The truth is that alliances work only when parties bring something to the table. Frederick Chiluba’s MMD in 1991 was powered by the unions, real people, organized and mobilized. Michael Sata’s PF was built brick by brick, election after election, with a loyal base that never gave up.

These were not creations of wishful thinking or clever rhetoric. They were organizations rooted in communities.
So yes, the opposition must unite. But first, it must organize. The hard, unglamorous work of building branches, recruiting members and presenting credible policies must take precedence. Otherwise, talk of unity is meaningless. And no amount of condescending lectures will substitute for the structures that actually win elections.

That is why it is refreshing to see figures like Ms.

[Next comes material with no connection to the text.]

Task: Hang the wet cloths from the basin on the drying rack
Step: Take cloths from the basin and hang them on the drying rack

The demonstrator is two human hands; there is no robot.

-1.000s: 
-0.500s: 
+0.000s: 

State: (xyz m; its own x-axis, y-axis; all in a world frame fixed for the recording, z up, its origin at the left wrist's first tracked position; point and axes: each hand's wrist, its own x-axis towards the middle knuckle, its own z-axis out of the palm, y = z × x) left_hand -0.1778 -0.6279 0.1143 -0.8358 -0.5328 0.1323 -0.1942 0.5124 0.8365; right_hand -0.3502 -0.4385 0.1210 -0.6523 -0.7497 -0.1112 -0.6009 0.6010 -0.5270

Dolika Banda step onto the political scene. Muhabi dismisses such entrants as mere dreamers, but perhaps it is exactly those dreams that will one day come true. Zambia’s democracy has always been moved forward by men and women who dared to dream against the odds. Instead of ridiculing them, we should welcome new energy and ideas into the national conversation.

Until the opposition produces leaders who combine ambition with real structures, it will remain weak. And until parties like Zambia We Want prove they exist beyond rhetoric, their lectures will ring hollow. Zambians deserve more than statistics and cynicism, they deserve a credible alternative that is serious, organized and inspiring.